The effectiveness of the algorithm proposed in this paper can be attributed to several key factors. The five-channel system state incorporates both global features and critical local features. As illustrated in the training curve in Figure 4, the designed reward function aligns perfectly with the scheduling objectives. Second, to address the challenge of numerous parameters and the difficulty of training associated with DRL algorithms, a parameter sharing strategy is implemented, significantly reducing the training complexity. Third, the IPPO algorithm operates as a multiagent algorithm, where agents collaborate primarily through an experience-sharing mechanism, by leveraging shared experiences among multiple agents, the collaboration and exploration among them substantially decrease the correlation of training data, thereby enhancing the agents’ training efficacy. This innovation effectively resolves the inherent limitation of traditional PPO algorithms, which, although stable during training, frequently exhibit inadequate exploratory prowess. However, the large state space in dynamic scheduling problems, combined with minor changes in adjacent system states extracting the same eigenvalues, resulting in unstable training and a tendency to converge to local optima. The multiframe joint representation is used in this study to express the system state, which improve the training stability.
It is evident that the DRL algorithm does not yield favorable results in all scenarios. This is primarily due to the potential in the design of the system state, action space and reward function. In large-scale and complex dynamic scheduling problems, the state space is vast, making it crucial to identify a general and accurate method for representing the system state. Additionally, a well-defined and high-quality action space can significantly enhance the algorithm effectiveness.
Conclusion
This study introduces an IPPO-based approach for solving DJSSPs under multiple order disturbances. Our method, utilizing a novel state representation and reward function design, demonstrates superior performance across a wide range of production scenarios compared with traditional PPO algorithms and dispatching rules. The proposed approach shows strong optimization and exploration capabilities, offering a promising solution for complex, multiobjective scheduling in dynamic manufacturing environments. However, limitations exist such as the computational complexity of the method for very large-scale problems and the ability to address more complex production environments.
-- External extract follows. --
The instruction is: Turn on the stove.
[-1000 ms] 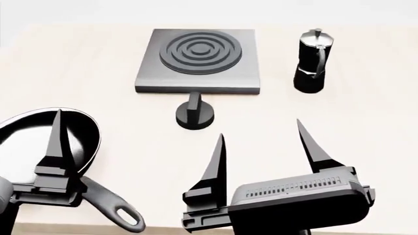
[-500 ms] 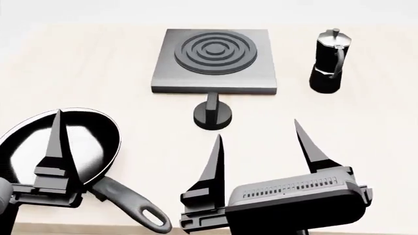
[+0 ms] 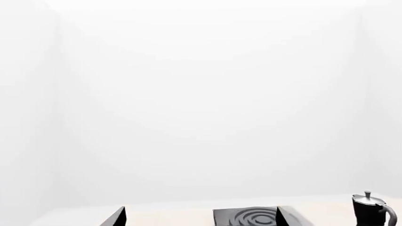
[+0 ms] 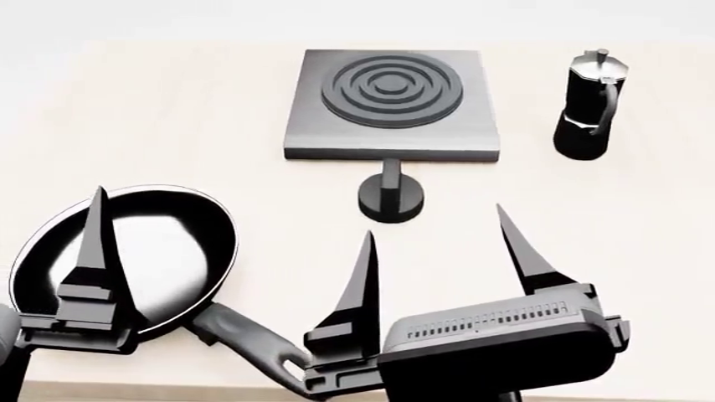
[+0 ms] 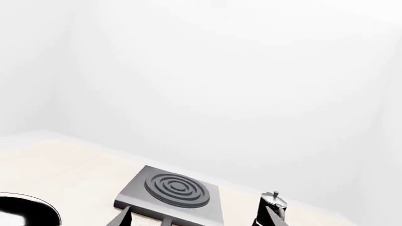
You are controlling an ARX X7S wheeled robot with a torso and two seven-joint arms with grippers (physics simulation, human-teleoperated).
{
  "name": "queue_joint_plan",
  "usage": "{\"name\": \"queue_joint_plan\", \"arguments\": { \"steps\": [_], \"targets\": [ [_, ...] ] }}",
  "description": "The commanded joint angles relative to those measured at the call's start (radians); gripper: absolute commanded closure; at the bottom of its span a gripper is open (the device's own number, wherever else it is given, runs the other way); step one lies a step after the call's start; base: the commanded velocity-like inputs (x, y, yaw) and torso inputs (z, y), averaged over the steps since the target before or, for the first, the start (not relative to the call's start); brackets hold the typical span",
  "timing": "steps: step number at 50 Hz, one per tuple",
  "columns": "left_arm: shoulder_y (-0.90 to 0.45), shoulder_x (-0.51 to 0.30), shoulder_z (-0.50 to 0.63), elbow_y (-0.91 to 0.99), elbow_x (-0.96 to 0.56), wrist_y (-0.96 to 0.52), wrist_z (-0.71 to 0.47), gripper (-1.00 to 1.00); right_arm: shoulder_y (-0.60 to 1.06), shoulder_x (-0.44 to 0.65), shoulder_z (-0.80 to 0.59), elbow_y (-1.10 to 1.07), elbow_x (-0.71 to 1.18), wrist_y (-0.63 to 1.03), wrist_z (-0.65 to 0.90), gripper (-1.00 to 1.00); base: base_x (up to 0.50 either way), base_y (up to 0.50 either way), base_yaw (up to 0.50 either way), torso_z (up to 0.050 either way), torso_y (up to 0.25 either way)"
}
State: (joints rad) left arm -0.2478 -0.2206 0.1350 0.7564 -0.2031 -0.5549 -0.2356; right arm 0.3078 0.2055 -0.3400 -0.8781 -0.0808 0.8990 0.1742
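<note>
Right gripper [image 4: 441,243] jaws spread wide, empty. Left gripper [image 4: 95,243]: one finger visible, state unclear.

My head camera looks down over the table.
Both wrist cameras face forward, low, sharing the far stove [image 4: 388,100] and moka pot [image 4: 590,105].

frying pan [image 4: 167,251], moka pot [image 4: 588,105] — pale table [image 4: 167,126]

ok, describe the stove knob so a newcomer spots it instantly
Find the grey square stove with dark rings at the table's far middle. Just off its near edge sits the knob: a small black disc with an upright ridge, far smaller than the pan or coffee pot.
</note>
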Motion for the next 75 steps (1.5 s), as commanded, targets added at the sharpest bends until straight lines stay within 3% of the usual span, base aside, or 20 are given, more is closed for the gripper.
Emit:
{"name": "queue_joint_plan", "arguments": {
  "steps": [1, 26, 75],
  "targets": [
    [0.0, -0.006, 0.001, 0.0, -0.006, 0.003, -0.007, -1.0, 0.001, 0.003, -0.006, 0.004, 0.003, -0.001, 0.005, -1.0, 0.0, 0.19, 0.0, 0.0, 0.0],
    [-0.001, -0.017, 0.01, 0.0, -0.014, 0.005, -0.022, -1.0, -0.005, -0.004, 0.023, 0.013, 0.039, -0.015, 0.011, -1.0, 0.01, 0.05, 0.0, 0.0, 0.0],
    [-0.005, -0.035, 0.019, -0.005, -0.038, 0.014, -0.044, -1.0, -0.003, 0.01, 0.021, 0.013, 0.063, -0.021, 0.031, -1.0, 0.22, 0.0, 0.0, 0.0, 0.0]
  ]
}}
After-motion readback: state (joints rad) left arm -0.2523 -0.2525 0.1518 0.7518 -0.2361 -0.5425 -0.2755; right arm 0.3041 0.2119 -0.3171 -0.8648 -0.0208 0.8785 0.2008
Future work should focus on addressing more intricate production disturbances, such as uncertain processing times and machine failures, and on improving the scalability of the approach for larger manufacturing systems, especially on improving the design of system states, action spaces, and reward functions in complex production environments.
Footnotes
Conflicting interests
The author(s) declared no potential conflicts of interest with respect to the research, authorship, and/or publication of this article.
Funding
The author(s) received no financial support for the research, authorship, and/or publication of this article.